Village in Suffolk, England

Little Cornard is a village and civil parish in Suffolk, England. Located around 0.5 mi from its larger sibling, Great Cornard, on the B1508 road between Sudbury and Colchester, it is part of Babergh district, and has a population of 305, reducing to 286 at the 2011 Census. The parish also includes the hamlet of Workhouse Green.

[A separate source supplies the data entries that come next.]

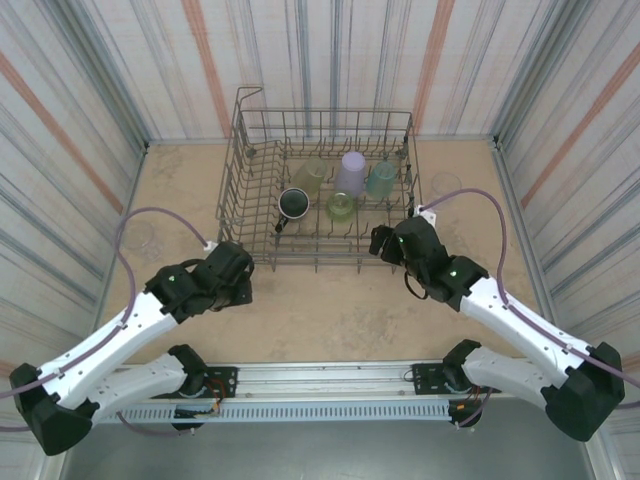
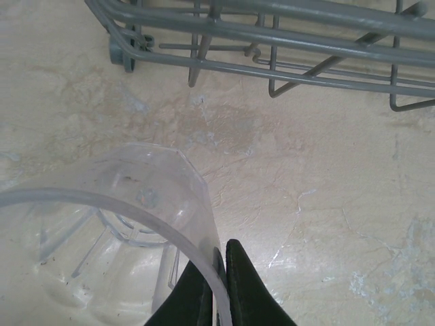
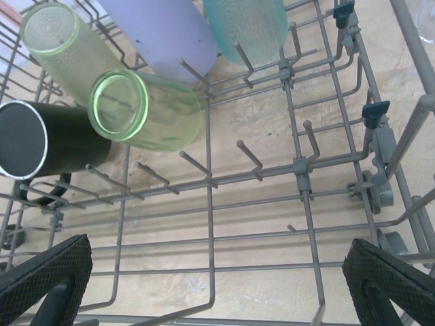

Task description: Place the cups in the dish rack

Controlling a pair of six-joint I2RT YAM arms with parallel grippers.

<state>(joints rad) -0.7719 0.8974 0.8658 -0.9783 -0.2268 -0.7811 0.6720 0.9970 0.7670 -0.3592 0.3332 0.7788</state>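
Clear tumbler [image 2: 115,224] sits just outside the dish rack [image 2: 340,13], off its near-left corner, with the left gripper [image 2: 221,257] clamped shut on the thin rim wall. That skinny rim pinch is my worry: the tumbler could swing or slip out on the lift, or clip the tall side wires going in. The right gripper [image 3: 217,272] hangs wide open and empty over the front tines, so a careless move could knock the green tumbler [image 3: 146,112] or dark mug [image 3: 54,139].
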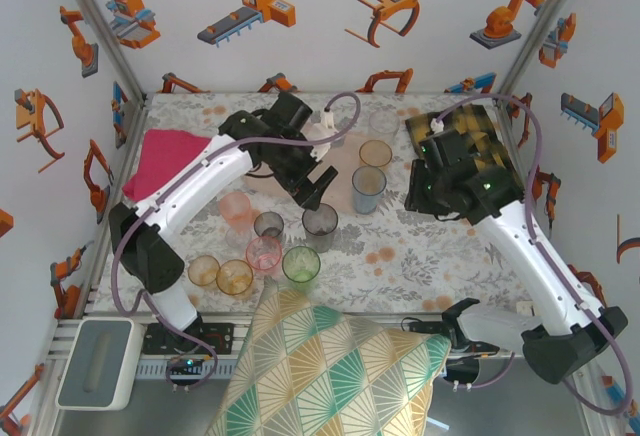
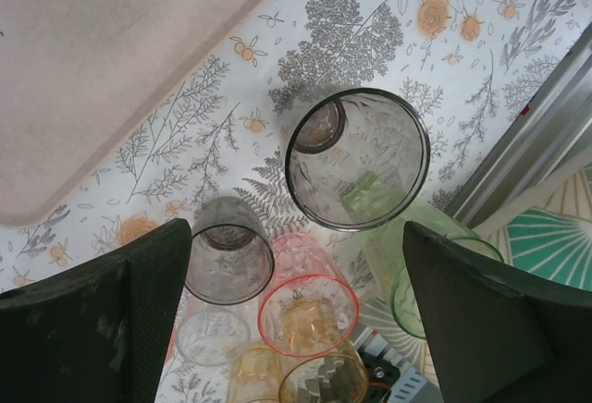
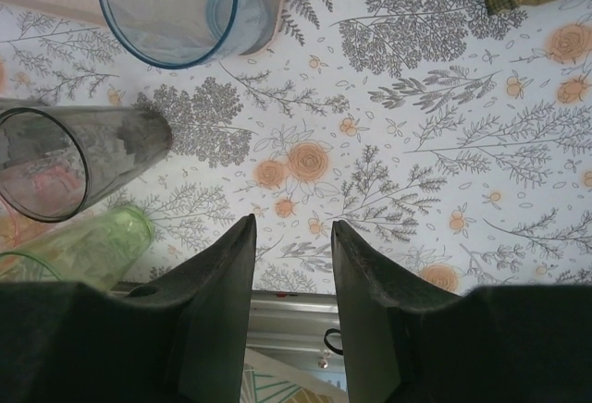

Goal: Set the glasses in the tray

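Left fingers (image 2: 120,320) spread wide and empty. A smoky grey glass (image 2: 358,158) stands on the worktop (image 2: 370,33) just beyond their tips, centred; the tray (image 2: 111,70) lies beyond-left. Probably light, slick plastic: pinch across its wall. Right fingers (image 3: 217,311) part-open, empty.

**Where my three cameras sit**

One camera hangs above and behind my shoulders, looking down over the whole bench (image 1: 420,256). Each wrist camera peers close past its own fingers, left hand (image 2: 296,237) and right hand (image 3: 292,227), at the floral top. All three views share the grey glass (image 2: 356,158) and the green glass (image 3: 83,246).
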Robot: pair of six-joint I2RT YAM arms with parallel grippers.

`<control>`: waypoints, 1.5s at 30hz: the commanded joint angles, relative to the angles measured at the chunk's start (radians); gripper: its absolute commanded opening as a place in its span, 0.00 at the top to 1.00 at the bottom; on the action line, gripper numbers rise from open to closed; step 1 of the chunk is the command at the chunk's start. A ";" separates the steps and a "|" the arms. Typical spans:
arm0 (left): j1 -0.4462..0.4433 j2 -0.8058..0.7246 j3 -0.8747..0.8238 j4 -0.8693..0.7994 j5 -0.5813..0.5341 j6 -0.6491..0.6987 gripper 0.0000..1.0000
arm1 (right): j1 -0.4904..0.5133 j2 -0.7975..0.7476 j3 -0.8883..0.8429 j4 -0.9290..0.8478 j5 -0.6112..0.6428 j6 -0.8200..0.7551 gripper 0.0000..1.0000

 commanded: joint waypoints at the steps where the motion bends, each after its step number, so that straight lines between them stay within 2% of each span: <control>1: -0.011 0.012 -0.039 0.038 -0.006 -0.002 0.14 | -0.006 -0.023 -0.025 0.034 0.002 0.037 0.61; 6: -0.024 0.016 -0.073 0.058 -0.012 0.003 0.19 | -0.006 -0.015 -0.031 0.045 -0.005 0.037 0.61; 16: -0.027 0.053 -0.112 0.109 -0.016 0.005 0.35 | -0.006 -0.036 -0.057 0.060 -0.003 0.048 0.61; 19: -0.027 0.059 -0.120 0.123 -0.018 0.005 0.36 | -0.006 -0.042 -0.064 0.060 -0.005 0.051 0.61; 21: -0.029 0.064 -0.126 0.130 -0.022 0.003 0.41 | -0.006 -0.046 -0.070 0.061 -0.006 0.054 0.61; 37: -0.062 0.089 -0.156 0.158 -0.087 0.000 0.54 | -0.007 -0.046 -0.099 0.084 -0.004 0.052 0.61; 40: -0.074 0.088 -0.162 0.166 -0.114 0.008 0.60 | -0.006 -0.053 -0.103 0.084 -0.002 0.052 0.61; 45: -0.084 0.090 -0.164 0.170 -0.134 0.006 0.61 | -0.007 -0.061 -0.114 0.084 -0.002 0.055 0.61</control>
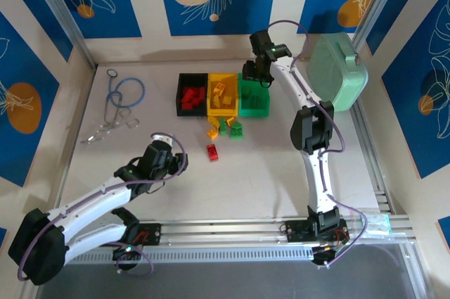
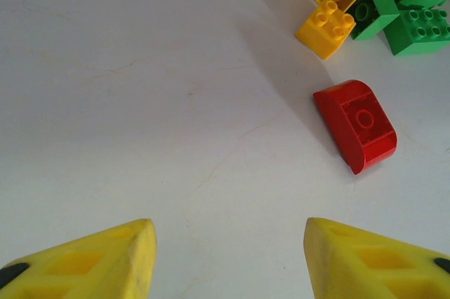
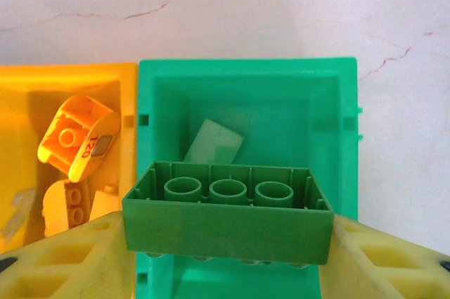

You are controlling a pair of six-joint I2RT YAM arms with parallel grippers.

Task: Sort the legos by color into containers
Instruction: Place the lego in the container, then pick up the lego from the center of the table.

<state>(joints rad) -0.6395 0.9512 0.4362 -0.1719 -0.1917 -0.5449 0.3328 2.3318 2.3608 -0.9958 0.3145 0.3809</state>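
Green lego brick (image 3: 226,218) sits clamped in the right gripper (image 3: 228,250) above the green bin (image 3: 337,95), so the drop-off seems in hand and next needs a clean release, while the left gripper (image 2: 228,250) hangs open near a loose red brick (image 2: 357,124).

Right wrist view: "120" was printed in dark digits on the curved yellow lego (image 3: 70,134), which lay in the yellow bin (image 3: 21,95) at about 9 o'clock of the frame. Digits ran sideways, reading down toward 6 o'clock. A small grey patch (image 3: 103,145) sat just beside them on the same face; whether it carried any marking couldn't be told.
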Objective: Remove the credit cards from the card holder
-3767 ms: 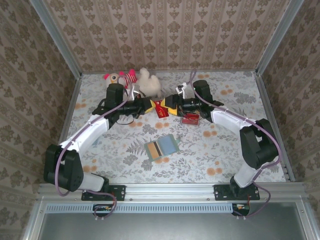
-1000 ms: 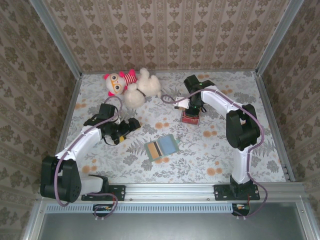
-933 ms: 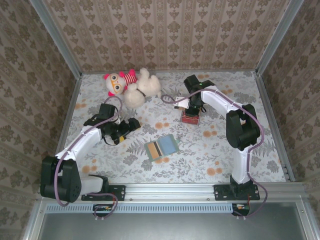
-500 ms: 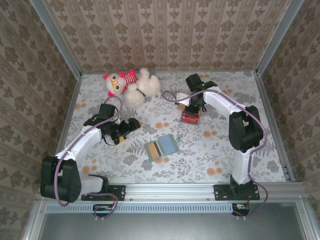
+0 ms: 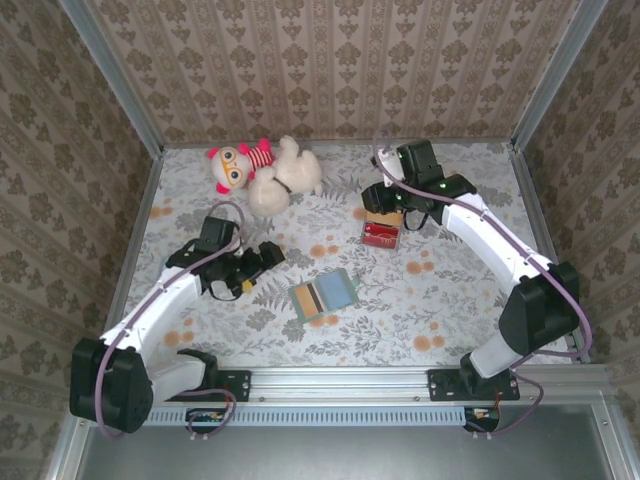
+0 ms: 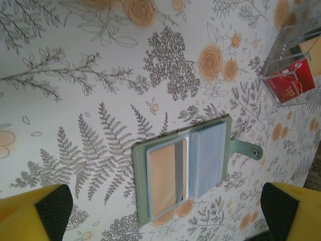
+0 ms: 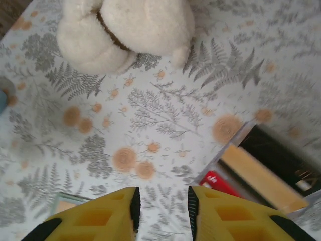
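Card holder [image 6: 208, 160] lies open, cards [image 6: 163, 178] inside; my left gripper [image 5: 268, 256] wide apart, right gripper [image 7: 163, 206] slightly apart, empty; next I pinch a card

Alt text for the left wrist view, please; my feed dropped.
The grey-green card holder lies open on the floral table, a tan card in one sleeve, framed by the wide-open left gripper. A clear box holding a red card stands at upper right.
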Robot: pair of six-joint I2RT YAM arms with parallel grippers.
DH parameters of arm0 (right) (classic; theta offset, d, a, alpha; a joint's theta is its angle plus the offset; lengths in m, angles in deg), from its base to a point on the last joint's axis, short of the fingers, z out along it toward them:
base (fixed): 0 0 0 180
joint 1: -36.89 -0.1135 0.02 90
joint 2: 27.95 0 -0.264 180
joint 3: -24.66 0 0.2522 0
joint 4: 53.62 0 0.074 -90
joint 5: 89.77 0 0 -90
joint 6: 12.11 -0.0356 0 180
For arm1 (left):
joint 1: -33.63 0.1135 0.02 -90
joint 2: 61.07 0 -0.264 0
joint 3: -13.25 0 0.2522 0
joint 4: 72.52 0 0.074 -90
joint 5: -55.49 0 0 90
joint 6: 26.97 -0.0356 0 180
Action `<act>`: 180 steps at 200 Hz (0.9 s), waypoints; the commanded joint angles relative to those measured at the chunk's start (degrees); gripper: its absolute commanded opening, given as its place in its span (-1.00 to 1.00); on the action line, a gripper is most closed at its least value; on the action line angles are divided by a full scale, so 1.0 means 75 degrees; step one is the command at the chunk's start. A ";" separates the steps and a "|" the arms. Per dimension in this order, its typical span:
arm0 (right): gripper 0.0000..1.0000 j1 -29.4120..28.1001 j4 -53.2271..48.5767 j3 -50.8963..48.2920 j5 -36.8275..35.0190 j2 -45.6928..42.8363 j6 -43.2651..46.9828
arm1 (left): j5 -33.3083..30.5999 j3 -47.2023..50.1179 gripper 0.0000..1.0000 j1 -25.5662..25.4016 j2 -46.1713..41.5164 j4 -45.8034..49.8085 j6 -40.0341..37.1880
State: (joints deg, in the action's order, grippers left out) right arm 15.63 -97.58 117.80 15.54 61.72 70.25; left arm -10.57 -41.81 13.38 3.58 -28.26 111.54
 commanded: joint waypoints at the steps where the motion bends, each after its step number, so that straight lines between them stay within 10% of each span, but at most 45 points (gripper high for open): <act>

The parish's eastern boundary is the River Stour (also Suffolk's border with Essex). The parish is also home to the Cornard Mere Site of Special Scientific Interest, and the Appletree Wood and Mumford Wood wildlife sites.

== Church ==
All Saints Church is a small flint and brick church of the C14 and Cl5. Standing isolated in fields, it is a Grade I listed building.
There are six bells hanging in the tower, the oldest two were cast in 1399 and 1597, three were cast around the 1700s, and the sixth bell was newly cast during a restoration process in 2018.

==Hymn tune==
The village also gives its name to a hymn tune by Martin Shaw, used for singing Charles E. Oakley's hymn Hills of the North, Rejoice and for Lord of our Growing Years by David Mowbray.

==Train accident==

On 17 August 2010, several people were injured, four seriously, when a train collided with a sewage truck in the village. The two-carriage passenger train collided with the truck at around 17:35 BST.

==Dragon legend==
There is a legend that on 26 September 1449 a fight between two dragons took place on a meadow by the River Stour. One dragon was black and came from Kedington Hill, Suffolk, the other was red and came from Ballingdon Hill, Essex. After an hour's fighting the red dragon won, and both went back to their hills. The site of the mythical battle is known locally as Sharpfight Meadow.